__What the task asks__
With every picture left out, give the data below back exactly.

※

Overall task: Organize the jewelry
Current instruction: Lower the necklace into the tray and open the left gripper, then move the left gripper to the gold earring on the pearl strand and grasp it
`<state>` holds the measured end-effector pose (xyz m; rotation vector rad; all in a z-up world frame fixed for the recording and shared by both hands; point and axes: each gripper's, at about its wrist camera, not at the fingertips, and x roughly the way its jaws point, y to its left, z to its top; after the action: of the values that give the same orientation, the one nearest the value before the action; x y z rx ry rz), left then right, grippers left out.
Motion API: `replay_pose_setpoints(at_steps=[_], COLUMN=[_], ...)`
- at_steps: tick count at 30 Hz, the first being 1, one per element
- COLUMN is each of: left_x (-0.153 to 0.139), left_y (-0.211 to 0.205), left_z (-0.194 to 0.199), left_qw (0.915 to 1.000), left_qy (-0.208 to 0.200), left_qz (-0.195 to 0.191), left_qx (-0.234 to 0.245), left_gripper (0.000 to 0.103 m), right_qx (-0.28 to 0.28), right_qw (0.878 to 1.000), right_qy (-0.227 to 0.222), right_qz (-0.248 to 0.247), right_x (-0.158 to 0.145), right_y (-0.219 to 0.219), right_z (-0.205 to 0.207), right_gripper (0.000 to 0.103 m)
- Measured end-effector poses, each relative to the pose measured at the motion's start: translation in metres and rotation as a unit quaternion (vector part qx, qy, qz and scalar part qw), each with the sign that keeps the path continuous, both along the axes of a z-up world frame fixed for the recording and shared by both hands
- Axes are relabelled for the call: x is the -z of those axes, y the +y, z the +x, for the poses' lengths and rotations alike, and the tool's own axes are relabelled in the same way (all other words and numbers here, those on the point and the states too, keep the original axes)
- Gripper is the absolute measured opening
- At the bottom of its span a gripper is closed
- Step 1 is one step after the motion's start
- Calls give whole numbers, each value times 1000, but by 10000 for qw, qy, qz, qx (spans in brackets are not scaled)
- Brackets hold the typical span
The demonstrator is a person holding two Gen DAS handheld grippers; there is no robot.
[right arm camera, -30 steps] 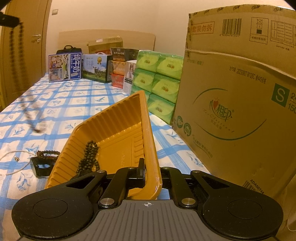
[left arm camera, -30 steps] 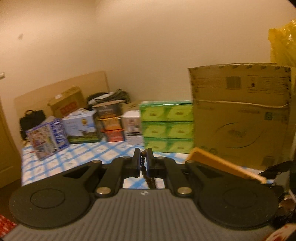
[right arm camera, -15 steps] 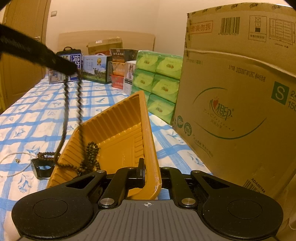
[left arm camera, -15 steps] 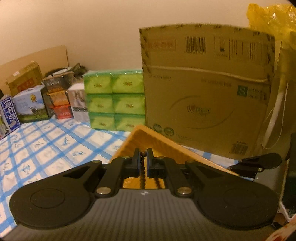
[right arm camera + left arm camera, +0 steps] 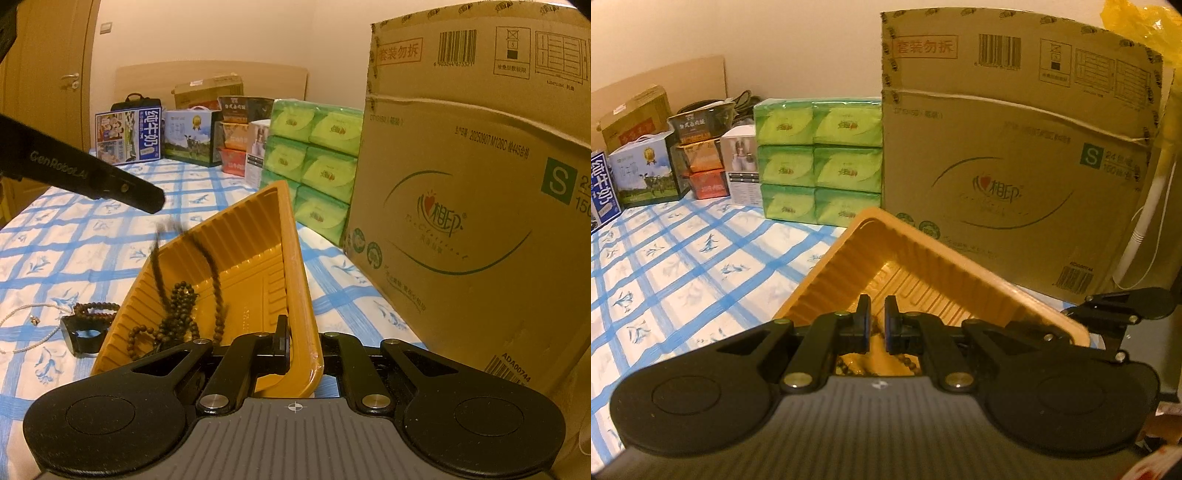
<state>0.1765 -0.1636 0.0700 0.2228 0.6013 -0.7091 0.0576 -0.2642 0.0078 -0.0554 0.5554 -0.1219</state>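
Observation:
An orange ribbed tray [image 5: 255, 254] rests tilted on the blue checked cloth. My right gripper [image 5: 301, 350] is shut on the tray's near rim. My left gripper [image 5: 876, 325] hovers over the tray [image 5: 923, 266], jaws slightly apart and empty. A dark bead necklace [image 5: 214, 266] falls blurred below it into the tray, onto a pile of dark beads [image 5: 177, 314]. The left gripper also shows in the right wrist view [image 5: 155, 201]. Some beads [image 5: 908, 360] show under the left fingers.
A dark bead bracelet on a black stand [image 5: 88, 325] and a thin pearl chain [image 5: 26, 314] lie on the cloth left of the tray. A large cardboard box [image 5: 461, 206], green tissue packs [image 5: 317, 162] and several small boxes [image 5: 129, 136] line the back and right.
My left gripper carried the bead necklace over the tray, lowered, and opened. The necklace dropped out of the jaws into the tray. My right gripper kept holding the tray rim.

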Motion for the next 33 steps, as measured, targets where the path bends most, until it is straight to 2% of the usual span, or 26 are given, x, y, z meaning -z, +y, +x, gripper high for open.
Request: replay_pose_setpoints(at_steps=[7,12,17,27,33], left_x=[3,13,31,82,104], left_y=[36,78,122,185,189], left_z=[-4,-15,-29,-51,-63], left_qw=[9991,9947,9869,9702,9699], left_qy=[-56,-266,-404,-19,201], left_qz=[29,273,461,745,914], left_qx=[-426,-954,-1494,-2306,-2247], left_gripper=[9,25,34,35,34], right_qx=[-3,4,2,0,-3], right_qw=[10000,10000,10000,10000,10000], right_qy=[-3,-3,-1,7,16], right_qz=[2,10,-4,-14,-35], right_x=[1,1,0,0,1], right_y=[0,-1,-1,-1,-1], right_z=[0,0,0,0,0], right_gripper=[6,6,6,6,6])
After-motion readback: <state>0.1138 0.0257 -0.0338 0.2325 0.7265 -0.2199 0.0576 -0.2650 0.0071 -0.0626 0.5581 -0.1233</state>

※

__Output of the task__
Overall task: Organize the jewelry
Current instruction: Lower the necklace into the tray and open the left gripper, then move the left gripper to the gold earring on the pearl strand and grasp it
`<state>` holds the measured end-effector pose (xyz m; rotation vector rad; all in a z-up world frame fixed for the recording and shared by both hands; point and axes: each gripper's, at about its wrist camera, not at the fingertips, and x roughly the way its jaws point, y to its left, z to its top; after the action: of the values that give the same orientation, the one nearest the value before the action; x y z rx ry rz), left then right, grippers left out.
Motion API: `replay_pose_setpoints(at_steps=[_], COLUMN=[_], ...)`
- at_steps: tick count at 30 Hz, the first being 1, one per element
- COLUMN is each of: left_x (-0.153 to 0.139), left_y (-0.211 to 0.205), left_z (-0.194 to 0.199), left_qw (0.915 to 1.000), left_qy (-0.208 to 0.200), left_qz (-0.195 to 0.191), left_qx (-0.234 to 0.245), left_gripper (0.000 to 0.103 m), right_qx (-0.28 to 0.28), right_qw (0.878 to 1.000), right_qy (-0.227 to 0.222), right_qz (-0.248 to 0.247), right_x (-0.158 to 0.145), right_y (-0.219 to 0.219), right_z (-0.205 to 0.207), right_gripper (0.000 to 0.103 m)
- Measured end-effector poses, each relative to the pose measured at the motion's start: translation in metres and rotation as a unit quaternion (vector part qx, qy, qz and scalar part qw), each with the sign that keeps the path continuous, both along the axes of a z-up world frame fixed for the recording and shared by both hands
- Axes are relabelled for the call: x is the -z of those axes, y the +y, z the +x, for the poses' lengths and rotations alike, and the tool's own axes are relabelled in the same way (all other words and numbers here, those on the point and the states too, keep the original axes)
- Gripper is the absolute measured opening
- At the bottom of its span a gripper is closed
- Step 1 is one step after the motion's start
- Calls give whole numbers, each value times 1000, but by 10000 for qw, qy, qz, qx (spans in brackets are not scaled)
- Brackets hold the typical span
The demonstrator is a person holding two Gen DAS handheld grippers; there is no robot.
[right arm camera, -30 steps] 
[left arm camera, -30 steps] 
[right arm camera, -15 steps] 
[left arm camera, -15 steps] 
[right arm camera + left arm camera, +0 steps] 
<state>0.1765 -0.1636 0.0700 0.2228 0.6013 -0.7091 0.0576 -0.2642 0.0078 -0.0554 0.5554 -0.1219</state>
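Observation:
An orange ribbed tray [image 5: 255, 254] rests tilted on the blue checked cloth. My right gripper [image 5: 301, 350] is shut on the tray's near rim. My left gripper [image 5: 876, 325] hovers over the tray [image 5: 923, 266], jaws slightly apart and empty. A dark bead necklace [image 5: 214, 266] falls blurred below it into the tray, onto a pile of dark beads [image 5: 177, 314]. The left gripper also shows in the right wrist view [image 5: 155, 201]. Some beads [image 5: 908, 360] show under the left fingers.
A dark bead bracelet on a black stand [image 5: 88, 325] and a thin pearl chain [image 5: 26, 314] lie on the cloth left of the tray. A large cardboard box [image 5: 461, 206], green tissue packs [image 5: 317, 162] and several small boxes [image 5: 129, 136] line the back and right.
My left gripper carried the bead necklace over the tray, lowered, and opened. The necklace dropped out of the jaws into the tray. My right gripper kept holding the tray rim.
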
Motion for the next 33 steps, as measured, targets where the path bends most, until it is straight to 2% of the usual span, or 26 are given, x, y, z meaning -z, +y, +x, gripper high for open.
Request: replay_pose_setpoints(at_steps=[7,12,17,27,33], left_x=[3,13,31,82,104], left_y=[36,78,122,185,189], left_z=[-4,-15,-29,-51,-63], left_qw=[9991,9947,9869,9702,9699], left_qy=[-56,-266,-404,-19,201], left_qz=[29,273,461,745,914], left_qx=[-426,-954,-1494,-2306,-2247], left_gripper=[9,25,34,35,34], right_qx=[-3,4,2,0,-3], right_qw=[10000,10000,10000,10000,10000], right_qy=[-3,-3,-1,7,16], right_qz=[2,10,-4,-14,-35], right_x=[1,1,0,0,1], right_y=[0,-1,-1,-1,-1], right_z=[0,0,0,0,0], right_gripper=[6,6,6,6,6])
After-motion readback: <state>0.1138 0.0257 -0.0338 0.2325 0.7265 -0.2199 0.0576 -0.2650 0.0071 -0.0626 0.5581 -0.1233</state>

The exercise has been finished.